HOW TO COMPLETE THIS TASK: Output the data as it stands. Each line must match exactly.

[[ MATERIAL SHOWN, beginning ]]

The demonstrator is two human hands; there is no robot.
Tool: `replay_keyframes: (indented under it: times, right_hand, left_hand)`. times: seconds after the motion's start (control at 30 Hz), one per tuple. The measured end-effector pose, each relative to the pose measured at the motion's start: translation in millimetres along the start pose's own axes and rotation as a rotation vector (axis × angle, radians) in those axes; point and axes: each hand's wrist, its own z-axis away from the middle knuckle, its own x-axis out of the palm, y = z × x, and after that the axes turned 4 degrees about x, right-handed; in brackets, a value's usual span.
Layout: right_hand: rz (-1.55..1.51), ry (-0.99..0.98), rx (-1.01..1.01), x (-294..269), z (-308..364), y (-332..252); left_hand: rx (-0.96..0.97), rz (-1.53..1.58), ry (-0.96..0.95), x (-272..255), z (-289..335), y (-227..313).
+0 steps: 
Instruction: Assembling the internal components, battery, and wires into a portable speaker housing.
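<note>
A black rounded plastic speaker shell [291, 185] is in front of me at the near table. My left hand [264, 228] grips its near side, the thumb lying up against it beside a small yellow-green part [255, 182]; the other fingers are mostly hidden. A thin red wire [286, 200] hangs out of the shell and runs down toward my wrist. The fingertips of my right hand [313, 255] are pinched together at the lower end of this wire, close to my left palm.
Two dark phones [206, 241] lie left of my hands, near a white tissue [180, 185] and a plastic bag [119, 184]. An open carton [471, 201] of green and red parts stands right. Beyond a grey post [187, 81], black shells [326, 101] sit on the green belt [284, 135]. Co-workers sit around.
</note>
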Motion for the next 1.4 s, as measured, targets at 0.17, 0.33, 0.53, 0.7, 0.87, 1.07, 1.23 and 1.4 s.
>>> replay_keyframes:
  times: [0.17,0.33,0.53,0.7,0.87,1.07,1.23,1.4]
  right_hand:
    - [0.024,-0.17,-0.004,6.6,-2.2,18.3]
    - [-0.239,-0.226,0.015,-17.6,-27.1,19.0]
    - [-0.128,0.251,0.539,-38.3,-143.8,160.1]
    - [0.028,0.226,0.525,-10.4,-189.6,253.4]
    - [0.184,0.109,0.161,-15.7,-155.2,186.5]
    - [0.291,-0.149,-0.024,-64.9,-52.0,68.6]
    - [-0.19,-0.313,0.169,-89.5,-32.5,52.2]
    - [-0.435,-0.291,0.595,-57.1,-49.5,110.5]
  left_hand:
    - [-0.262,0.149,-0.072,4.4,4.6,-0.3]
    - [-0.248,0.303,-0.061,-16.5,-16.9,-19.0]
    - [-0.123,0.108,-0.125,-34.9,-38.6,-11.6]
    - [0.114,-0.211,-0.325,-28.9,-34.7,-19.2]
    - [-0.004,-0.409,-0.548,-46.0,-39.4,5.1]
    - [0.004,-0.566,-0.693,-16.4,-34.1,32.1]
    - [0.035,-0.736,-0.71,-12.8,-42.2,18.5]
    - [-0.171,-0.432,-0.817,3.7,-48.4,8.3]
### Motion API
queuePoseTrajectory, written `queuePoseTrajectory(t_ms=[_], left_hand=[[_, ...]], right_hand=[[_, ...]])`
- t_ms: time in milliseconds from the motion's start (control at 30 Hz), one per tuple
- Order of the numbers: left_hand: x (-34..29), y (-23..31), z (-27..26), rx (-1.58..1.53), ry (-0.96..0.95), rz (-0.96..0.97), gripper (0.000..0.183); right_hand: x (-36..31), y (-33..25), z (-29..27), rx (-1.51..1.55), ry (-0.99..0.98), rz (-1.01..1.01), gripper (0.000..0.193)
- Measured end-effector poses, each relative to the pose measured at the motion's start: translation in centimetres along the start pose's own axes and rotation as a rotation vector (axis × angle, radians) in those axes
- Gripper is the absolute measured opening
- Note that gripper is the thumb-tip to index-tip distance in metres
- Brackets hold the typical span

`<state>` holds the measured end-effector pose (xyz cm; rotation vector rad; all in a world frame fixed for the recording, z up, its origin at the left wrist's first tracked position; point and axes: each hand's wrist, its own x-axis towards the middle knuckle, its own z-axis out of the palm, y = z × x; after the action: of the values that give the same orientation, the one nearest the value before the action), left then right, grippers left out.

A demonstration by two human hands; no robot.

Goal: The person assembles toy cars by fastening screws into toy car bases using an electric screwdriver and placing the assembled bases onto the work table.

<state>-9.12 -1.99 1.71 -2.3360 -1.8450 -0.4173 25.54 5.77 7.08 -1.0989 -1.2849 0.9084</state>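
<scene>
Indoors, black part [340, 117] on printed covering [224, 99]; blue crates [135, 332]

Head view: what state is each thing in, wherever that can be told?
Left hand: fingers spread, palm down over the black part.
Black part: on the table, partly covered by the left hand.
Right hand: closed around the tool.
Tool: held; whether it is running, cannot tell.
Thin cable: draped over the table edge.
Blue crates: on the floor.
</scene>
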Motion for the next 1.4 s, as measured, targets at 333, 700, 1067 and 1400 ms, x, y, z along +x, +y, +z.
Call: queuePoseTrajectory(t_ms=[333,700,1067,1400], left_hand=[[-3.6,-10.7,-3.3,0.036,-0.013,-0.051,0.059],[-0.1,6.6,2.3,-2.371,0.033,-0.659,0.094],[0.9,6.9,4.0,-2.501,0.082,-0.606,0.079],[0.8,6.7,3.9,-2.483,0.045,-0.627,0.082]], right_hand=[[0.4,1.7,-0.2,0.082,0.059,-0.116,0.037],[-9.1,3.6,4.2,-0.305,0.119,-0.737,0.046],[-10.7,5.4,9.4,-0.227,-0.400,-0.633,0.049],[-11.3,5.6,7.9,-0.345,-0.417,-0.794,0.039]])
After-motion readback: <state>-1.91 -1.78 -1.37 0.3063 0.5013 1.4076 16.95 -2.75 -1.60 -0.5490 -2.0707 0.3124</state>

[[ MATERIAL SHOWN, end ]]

THE ANSWER:
The demonstrator is two human hands; there is no robot.
Tool: `replay_keyframes: (indented under it: times, right_hand, left_hand)`. times: seconds after the motion's start (control at 30 Hz), one per tuple. The measured end-effector pose, each relative to the pose measured at the motion's start: translation in millimetres along the start pose's own axes and rotation as a rotation vector (axis × angle, radians) in those axes; point and axes: each hand's wrist, its own z-axis away from the middle knuckle, its own x-axis out of the palm, y = z × x, and after that the axes turned 4 degrees about x, right-handed; in brackets, a value's usual span.
Layout: right_hand: rz (-1.55..1.51), ry (-0.99..0.98), rx (-1.01..1.01), x (-294..269), z (-308..364), y (-332..252); left_hand: rx (-0.96..0.97), rz (-1.53..1.58), ry (-0.96..0.95), x (-272..255), z (-289..335), y (-227..313).
+0 steps: 
Instruction: Assembling the internal components, battery, and wires into a portable speaker housing.
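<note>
A black rounded plastic speaker shell [291, 185] is in front of me at the near table. My left hand [264, 228] grips its near side, the thumb lying up against it beside a small yellow-green part [255, 182]; the other fingers are mostly hidden. A thin red wire [286, 200] hangs out of the shell and runs down toward my wrist. The fingertips of my right hand [313, 255] are pinched together at the lower end of this wire, close to my left palm.
Two dark phones [206, 241] lie left of my hands, near a white tissue [180, 185] and a plastic bag [119, 184]. An open carton [471, 201] of green and red parts stands right. Beyond a grey post [187, 81], black shells [326, 101] sit on the green belt [284, 135]. Co-workers sit around.
</note>
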Motion for the next 1.4 s, as measured, targets at 0.17, 0.33, 0.53, 0.7, 0.87, 1.07, 1.23 and 1.4 s.
>>> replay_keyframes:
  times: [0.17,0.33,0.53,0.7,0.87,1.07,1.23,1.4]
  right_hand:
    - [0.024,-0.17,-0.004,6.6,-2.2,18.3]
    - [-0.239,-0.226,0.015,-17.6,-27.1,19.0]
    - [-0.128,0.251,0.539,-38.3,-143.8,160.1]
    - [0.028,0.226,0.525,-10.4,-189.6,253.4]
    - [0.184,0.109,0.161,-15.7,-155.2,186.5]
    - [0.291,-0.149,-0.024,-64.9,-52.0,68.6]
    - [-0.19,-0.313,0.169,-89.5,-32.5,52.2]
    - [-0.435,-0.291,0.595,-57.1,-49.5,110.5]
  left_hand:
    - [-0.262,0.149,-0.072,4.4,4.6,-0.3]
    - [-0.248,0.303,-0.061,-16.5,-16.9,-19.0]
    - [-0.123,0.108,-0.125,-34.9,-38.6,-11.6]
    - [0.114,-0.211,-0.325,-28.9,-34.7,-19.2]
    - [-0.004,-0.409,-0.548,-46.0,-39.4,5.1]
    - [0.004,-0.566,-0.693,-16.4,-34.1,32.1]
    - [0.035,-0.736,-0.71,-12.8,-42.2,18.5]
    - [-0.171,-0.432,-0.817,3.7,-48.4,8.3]
### Motion API
queuePoseTrajectory, written `queuePoseTrajectory(t_ms=[_], left_hand=[[_, ...]], right_hand=[[_, ...]])`
- t_ms: time in milliseconds from the motion's start (control at 30 Hz), one per tuple
- Order of the numbers: left_hand: x (-34..29), y (-23..31), z (-27..26), rx (-1.58..1.53), ry (-0.96..0.95), rz (-0.96..0.97), gripper (0.000..0.183); right_hand: x (-36..31), y (-33..25), z (-29..27), rx (-1.51..1.55), ry (-0.99..0.98), rz (-1.01..1.01), gripper (0.000..0.193)
- Measured end-effector poses, each relative to the pose measured at the motion's start: translation in centimetres along the start pose's own axes and rotation as a rotation vector (axis × angle, radians) in those axes
- Gripper is the absolute measured opening
- Note that gripper is the thumb-tip to index-tip distance in metres
- Brackets hold the typical span

`<state>` holds the measured end-effector pose (xyz cm; rotation vector rad; all in a world frame fixed for the recording, z up, its origin at the left wrist's first tracked position; point and axes: each hand's wrist, its own x-axis towards the middle knuckle, its own z-axis out of the palm, y = z × x; after the action: of the values that give the same orientation, the one nearest the value before the action), left then right, grippers left out.

A demonstration by two human hands; no robot.

Goal: The person assembles toy cars by fastening screws into toy car bases using an electric screwdriver and placing the assembled bases onto the work table.

<state>-9.12 -1.99 1.71 -2.3360 -1.8450 -0.4173 25.54 5.77 7.08 -1.0989 -1.2849 0.9084</state>
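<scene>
Indoors, black part [340, 117] on printed covering [224, 99]; blue crates [135, 332]

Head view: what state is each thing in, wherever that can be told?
Left hand: fingers spread, palm down over the black part.
Black part: on the table, partly covered by the left hand.
Right hand: closed around the tool.
Tool: held; whether it is running, cannot tell.
Thin cable: draped over the table edge.
Blue crates: on the floor.
</scene>
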Motion for the next 1.4 s, as measured, targets at 333, 700, 1067 and 1400 ms, x, y, z along +x, +y, +z.
Call: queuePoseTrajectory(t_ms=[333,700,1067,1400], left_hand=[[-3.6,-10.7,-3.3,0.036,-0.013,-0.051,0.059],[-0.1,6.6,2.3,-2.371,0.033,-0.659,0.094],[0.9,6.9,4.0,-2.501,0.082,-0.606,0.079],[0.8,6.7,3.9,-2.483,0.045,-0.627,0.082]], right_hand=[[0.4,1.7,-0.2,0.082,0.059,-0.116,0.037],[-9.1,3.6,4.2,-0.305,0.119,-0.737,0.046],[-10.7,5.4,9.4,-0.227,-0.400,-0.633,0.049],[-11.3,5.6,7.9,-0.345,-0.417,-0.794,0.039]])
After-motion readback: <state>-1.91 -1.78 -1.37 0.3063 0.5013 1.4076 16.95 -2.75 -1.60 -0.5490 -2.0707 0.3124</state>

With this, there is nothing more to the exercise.